(LiveHacking.Com) – It should be assumed that foreign spies have penetrated the US military networks was the message sent to American’s politicians last week when security experts testified at hearings held by the US Senate Armed Services Committee on cybersecurity. The committee was told that enforcing a perimeter to keep out spies is unsupportable, and that the US should assume that its networks have already been fully penetrated. Instead, the committee was told, cyberdefence should be about protecting data not controlling access.

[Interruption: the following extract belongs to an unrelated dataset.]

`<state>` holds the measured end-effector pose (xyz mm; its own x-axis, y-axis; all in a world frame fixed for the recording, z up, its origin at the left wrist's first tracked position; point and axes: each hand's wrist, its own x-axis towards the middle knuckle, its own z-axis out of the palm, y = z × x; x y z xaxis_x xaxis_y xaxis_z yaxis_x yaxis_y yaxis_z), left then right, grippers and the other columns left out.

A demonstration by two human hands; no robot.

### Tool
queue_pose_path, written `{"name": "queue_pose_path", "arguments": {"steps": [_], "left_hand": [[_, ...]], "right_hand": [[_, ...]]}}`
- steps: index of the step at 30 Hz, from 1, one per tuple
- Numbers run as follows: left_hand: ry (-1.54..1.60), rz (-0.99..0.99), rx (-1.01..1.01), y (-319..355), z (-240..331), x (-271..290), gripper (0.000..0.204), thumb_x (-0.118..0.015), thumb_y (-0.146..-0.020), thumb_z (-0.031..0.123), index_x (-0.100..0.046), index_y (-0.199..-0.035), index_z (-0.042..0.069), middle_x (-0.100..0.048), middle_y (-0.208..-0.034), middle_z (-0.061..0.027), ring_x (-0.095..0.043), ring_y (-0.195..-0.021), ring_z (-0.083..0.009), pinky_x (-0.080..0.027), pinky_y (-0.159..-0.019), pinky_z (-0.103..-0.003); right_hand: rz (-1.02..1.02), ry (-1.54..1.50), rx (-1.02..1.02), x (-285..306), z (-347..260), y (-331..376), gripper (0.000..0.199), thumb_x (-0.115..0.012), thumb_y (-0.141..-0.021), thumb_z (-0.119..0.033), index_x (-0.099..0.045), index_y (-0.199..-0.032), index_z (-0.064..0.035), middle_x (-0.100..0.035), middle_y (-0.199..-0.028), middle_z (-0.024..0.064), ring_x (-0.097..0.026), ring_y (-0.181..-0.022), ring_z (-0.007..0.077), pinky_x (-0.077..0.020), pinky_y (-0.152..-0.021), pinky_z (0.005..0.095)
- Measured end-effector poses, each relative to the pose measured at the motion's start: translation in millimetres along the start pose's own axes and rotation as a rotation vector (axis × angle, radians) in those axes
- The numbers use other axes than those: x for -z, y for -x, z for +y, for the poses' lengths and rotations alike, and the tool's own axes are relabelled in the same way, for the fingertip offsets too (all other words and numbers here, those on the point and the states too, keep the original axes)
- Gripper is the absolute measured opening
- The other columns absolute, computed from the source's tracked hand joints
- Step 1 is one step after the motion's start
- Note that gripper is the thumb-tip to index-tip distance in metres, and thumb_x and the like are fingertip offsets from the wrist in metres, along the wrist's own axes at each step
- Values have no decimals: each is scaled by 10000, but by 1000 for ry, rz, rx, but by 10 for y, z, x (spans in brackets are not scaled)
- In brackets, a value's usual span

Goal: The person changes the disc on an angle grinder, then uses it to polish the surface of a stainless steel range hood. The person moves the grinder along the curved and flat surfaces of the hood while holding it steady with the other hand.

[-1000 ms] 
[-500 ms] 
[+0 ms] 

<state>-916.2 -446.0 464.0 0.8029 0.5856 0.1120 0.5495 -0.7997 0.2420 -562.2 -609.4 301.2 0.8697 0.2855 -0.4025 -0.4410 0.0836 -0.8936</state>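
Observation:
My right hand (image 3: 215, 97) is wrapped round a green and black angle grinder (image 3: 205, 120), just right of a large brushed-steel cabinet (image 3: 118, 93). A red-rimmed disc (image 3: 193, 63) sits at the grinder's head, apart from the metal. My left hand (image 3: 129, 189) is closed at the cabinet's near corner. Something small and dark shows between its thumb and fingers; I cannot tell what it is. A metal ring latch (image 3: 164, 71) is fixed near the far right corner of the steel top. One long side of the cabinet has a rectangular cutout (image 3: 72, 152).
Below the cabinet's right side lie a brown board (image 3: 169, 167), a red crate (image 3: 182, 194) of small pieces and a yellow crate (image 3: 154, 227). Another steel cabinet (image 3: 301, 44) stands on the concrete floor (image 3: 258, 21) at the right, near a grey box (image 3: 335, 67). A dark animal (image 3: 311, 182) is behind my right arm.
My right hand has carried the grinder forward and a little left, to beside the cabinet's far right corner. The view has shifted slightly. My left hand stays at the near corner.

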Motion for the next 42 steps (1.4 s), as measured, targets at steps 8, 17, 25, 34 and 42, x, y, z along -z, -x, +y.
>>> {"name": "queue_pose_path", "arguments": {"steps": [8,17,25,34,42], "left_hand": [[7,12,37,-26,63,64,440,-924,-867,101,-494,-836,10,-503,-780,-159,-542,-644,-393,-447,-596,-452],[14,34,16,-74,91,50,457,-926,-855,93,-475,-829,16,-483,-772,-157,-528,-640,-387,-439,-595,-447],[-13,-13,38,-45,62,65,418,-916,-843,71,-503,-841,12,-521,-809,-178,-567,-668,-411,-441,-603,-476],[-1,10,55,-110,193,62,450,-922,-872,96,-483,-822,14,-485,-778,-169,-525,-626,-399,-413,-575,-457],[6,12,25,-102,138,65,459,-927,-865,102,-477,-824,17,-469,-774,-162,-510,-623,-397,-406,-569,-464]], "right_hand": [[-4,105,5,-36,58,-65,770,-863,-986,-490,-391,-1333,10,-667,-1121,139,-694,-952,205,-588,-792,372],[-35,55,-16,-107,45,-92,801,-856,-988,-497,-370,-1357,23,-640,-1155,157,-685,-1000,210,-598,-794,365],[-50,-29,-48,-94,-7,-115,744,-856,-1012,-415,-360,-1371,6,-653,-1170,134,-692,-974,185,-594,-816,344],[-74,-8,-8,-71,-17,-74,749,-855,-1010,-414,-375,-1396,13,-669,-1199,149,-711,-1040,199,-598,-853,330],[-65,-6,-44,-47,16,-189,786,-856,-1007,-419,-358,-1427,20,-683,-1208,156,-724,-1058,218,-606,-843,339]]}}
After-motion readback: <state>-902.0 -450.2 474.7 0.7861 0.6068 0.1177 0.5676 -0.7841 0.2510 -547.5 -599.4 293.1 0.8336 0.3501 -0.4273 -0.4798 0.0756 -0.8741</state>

“We’ve got the wrong mental model here,” said Dr James Peery, head of the Information Systems Analysis Centre at the Sandia National Laboratories. “I think we have to go to a model where we assume that the adversary is in our networks.”
As part of a prepared statement to the committee Dr. Peery said “A silver bullet for solving the ‘cyber problem’ for DoD, DOE, dot-gov or the private sector does not exist. It is impossible to make an absolutely secure information technology (IT) system.”
Dr. Kaigham Gabriel, current head of the Defence Advanced Research Projects Agency, likened the current cybersecurity efforts of the US DoD to treading water in the middle of the ocean. The DoD oversees 15,000 networks that connect about seven million devices which presents numerous security challenges to the DoD. These challenges include:
- Attackers can penetrate our networks: In just 3 days and at a cost of only $18,000, the Host-Based Security System was penetrated.
- User authentication is a weak link: 53,000 passwords were provided to teams at Defcon; within 48 hours, 38,000 were cracked.
- The Defense supply chain is at risk: More than two-thirds of electronics in U.S. advanced fighter aircraft are fabricated in off-shore foundries.
- Physical systems are at risk: A smartphone hundreds of miles away took control of a car’s drive system through an exploit in a wireless interface.
- The United States continues to spend on cybersecurity with limited increase in security: The Federal Government expended billions of dollars in 2010, but the number of malicious cyber intrusions has increased.
With regards to cyber offense (rather than defense) Dr. Gabriel wrote: “DARPA’s belief is that the Department must have the capability to conduct offensive operations in cyberspace to defend our Nation, Allies, and interests. To be relevant, DoD needs cyber tools to provide the President with a full range of options to use in securing our national interests. These tools must address different timescales and new targets, and will require the integrated work of cyber and electronic warfare at unprecedented levels.”
Dr. Michael A. Wertheimer, director of research and development at the NSA, told the Senators that the federal government also faces a shortage of talent. Historically, the government has lost about one percent of their IT talent annually; this year the government is set to lose 10 percent of that workforce, the experts claimed. Wertheimer said that 44 percent of the NSA resigns from their position as opposed to retiring. Within the NSA’s IT staff, that figure is 77 percent resigning as opposed to retiring.